Exercise
The response should contain only those lines of the entries below that include the string "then".

+---+

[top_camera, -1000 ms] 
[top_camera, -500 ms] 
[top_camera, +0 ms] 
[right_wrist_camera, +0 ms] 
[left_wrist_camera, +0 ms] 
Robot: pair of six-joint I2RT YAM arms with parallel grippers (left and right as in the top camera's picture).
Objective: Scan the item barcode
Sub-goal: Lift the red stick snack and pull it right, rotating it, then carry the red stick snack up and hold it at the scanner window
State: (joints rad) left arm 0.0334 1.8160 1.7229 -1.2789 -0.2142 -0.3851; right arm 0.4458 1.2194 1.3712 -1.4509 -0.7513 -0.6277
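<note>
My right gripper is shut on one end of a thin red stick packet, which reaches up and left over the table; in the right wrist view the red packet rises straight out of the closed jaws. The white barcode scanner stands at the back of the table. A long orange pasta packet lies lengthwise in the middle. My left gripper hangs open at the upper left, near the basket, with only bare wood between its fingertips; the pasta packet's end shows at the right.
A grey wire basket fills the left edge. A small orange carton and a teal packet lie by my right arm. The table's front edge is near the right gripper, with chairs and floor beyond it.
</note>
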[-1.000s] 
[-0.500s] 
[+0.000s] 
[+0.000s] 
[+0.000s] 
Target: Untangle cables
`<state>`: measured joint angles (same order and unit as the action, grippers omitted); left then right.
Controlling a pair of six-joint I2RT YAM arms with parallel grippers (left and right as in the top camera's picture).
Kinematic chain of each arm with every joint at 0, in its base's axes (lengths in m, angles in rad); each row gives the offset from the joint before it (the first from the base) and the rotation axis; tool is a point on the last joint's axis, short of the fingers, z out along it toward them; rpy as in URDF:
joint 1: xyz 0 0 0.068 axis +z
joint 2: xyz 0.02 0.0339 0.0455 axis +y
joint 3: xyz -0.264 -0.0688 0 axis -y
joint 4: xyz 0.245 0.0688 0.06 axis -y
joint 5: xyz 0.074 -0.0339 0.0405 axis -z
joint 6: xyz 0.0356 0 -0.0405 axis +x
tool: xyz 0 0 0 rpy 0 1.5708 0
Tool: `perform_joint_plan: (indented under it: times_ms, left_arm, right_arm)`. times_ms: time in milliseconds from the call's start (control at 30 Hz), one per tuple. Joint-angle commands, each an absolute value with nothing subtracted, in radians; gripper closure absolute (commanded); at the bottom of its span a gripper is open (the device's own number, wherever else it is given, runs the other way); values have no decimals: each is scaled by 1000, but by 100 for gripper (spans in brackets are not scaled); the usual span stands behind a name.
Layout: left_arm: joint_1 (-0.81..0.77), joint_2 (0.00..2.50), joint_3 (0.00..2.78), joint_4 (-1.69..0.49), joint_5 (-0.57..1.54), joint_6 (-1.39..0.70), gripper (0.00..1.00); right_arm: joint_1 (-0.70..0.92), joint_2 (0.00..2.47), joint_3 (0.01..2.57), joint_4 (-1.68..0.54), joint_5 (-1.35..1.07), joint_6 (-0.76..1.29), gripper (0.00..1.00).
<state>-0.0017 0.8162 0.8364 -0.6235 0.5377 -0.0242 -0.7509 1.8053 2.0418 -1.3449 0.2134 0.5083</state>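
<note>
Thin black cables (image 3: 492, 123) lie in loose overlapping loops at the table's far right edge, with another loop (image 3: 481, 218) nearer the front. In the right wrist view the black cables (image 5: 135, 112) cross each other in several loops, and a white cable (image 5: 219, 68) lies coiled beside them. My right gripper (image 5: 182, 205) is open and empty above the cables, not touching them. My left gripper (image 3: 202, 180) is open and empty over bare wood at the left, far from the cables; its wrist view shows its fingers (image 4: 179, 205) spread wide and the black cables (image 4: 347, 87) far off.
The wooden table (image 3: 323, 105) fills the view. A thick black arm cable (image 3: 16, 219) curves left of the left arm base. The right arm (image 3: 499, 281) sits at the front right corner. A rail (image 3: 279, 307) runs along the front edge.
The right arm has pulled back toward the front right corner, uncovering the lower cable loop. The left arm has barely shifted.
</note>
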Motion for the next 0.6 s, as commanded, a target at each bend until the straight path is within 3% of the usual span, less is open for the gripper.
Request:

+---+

Task result
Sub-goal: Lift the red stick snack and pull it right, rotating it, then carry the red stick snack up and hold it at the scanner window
`<state>`: measured joint angles (same order and unit as the action, grippers omitted); left then right.

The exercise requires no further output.